Prompt »
The listing is to be returned word for word, without its images.

□ □ □ □

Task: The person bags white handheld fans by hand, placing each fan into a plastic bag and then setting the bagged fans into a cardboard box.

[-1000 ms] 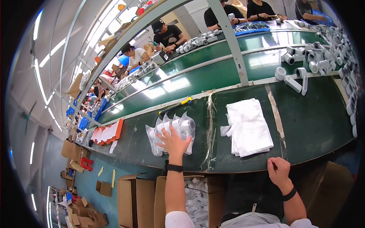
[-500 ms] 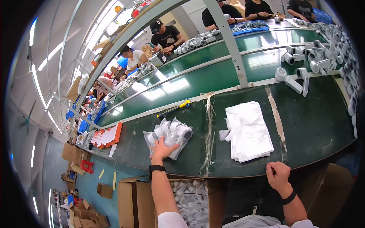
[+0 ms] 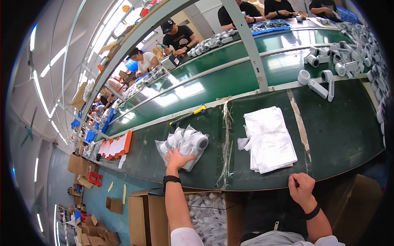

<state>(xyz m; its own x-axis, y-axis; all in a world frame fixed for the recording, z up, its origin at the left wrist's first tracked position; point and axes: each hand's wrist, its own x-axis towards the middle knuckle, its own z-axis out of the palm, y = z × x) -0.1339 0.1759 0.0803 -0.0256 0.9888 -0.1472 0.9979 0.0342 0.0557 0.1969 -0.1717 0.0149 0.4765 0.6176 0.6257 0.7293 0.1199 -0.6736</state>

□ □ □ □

Exercise result »
Task: The person bags white handheld fans by hand, placing each fan into a plastic bag and then setting the bagged fans into a cardboard box.

[-1000 ms] 
[-500 ms] 
[+0 ms] 

<state>(xyz m; its own x-axis, y-axis; all in a world frame fixed for the recording, z up, its origin at the left wrist's first tracked position; point and axes: each hand's wrist, its own x-axis towards the middle knuckle, its own z-axis out of the palm, y = z × x) -0.1339 0.1759 0.0803 -0.0256 0.9888 -0.1472 0.9979 0.0342 0.0557 0.1969 -0.1717 0.0149 0.4765 0.6176 0.6257 0.7293 0.1199 -0.6736</state>

The output requires no further additions.